The boot package execution unit 150 is configured to execute the boot package received from the service provider 200 upon verification of the authentication token being confirmed. To provide better security, the boot package may be further secured by a key, and the boot package execution unit 150 may verify the secure boot package prior to execution. In this case, as described above, the boot package execution unit 150 may access corresponding key in the key pair unit 160 and use corresponding algorithms for boot package protection. Similar to the tokens, the service provider 200 may secure the boot package by signing or encrypting with a private key and the boot package execution unit 150 may verify the secure boot package by corresponding public key. For example, the boot package may be signed with a signature generated from the private key of the service provider 200. The boot package may be designated to perform specific tasks, such as file system backup, customization, system check and/or others. The electronic device 100 may send request of particular boot package for specific purpose.

The electronic device 100 also comprises a communication interface 170 which is configured to communicate with the service provider 200. The communication interface may transit the ID token, authentication token and boot package between the electronic device 100 and the service provider 200 via suitable transmission protocol. The transmission protocol may be wired or wireless protocol. The communication interface 170 may be configured to communicate with another electronic device, such as a personal computer. The tokens and boot package are transmitted between the electronic device 100 and the service provider 200 via the other electronic device. For example, the communication interface may be a USB interface or memory interface.

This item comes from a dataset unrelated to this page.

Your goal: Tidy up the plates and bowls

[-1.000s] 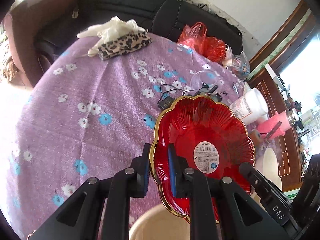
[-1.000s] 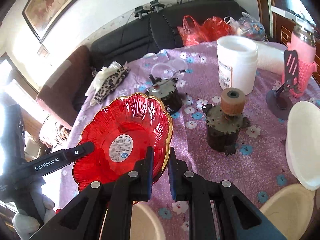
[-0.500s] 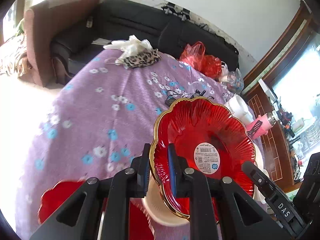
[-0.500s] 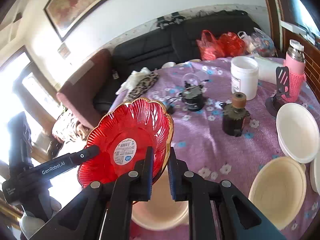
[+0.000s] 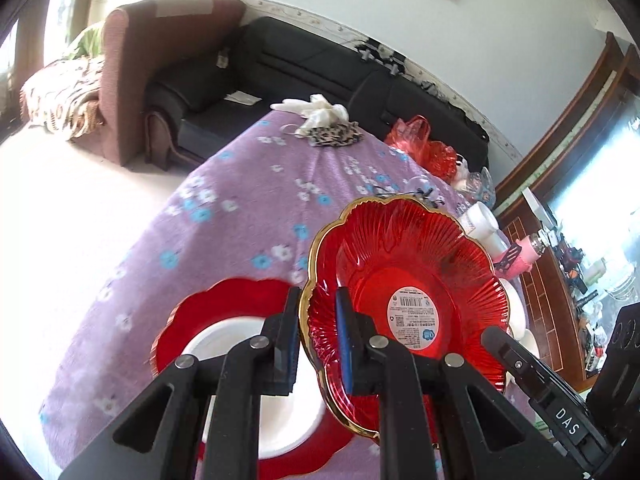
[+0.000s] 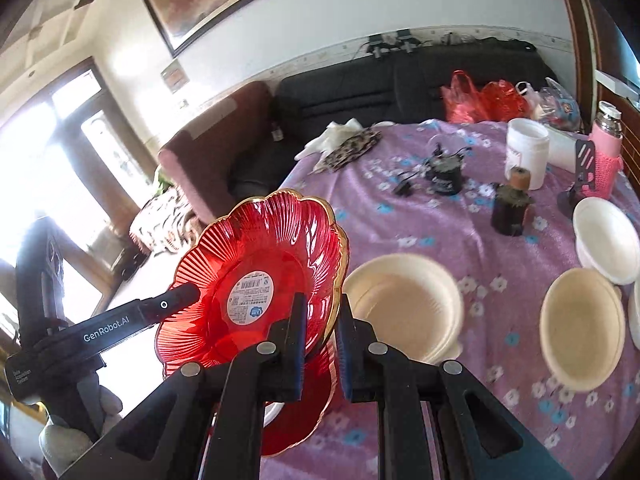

FIG. 3 illustrates a secure boot method according to an embodiment of the invention. The method may be implemented by the system shown in FIG. 1. The method starts from generating an ID token by the electronic device 100 in step 310. The ID token is generated according to some unique data possessed by the electronic device 100 and encrypted by one key of a first key pair. Then the ID token is sent from the electronic device 100 to the service provider 200 in step 320. The ID token may be attached to a request for demanding a boot package or combined within the request. The service provider 200 may verify the ID token to confirm identity of requesting device and whether it is reliable (step 330). The ID token may be verifies by another key of the key pair. In response to confirmation of the ID token, the service provider 200 generates an authentication token which comprises information that should be verified by the receiver (i.e. the electronic device 100 in this embodiment) in step 340. Then the service provider 200 sends the authentication token along with secure boot package to the electronic device 100 (step 350). The authentication token may be generated from the content within the ID token and encrypted by another key of the first key pair. In other embodiments, the authentication token may further comprise other information that needs to be verified by the receiver and be processed by other operations, such as SHA. Upon receiving the authentication token, the electronic device first verifies the authentication token in step 360. Similarly, the authentication token may be verified by the key held by the electronic device 100. The electronic device 100 also verifies the secure boot package according to a key, which may be one of another key pair shared by the electronic device 100 and the service provider 200 (step 370). If both the authentication token and the secure boot package are confirmed, the secure boot package is executed in a secure domain for temporarily booting up the electronic device 100 to perform specific task in step 380. Upon completion of the execution of the secure boot package, the electronic device 100 will be restarted by normal boot procedure in step 390. While restarting, the secure boot package may be erased from the electronic device 100 and thus cannot be executed again.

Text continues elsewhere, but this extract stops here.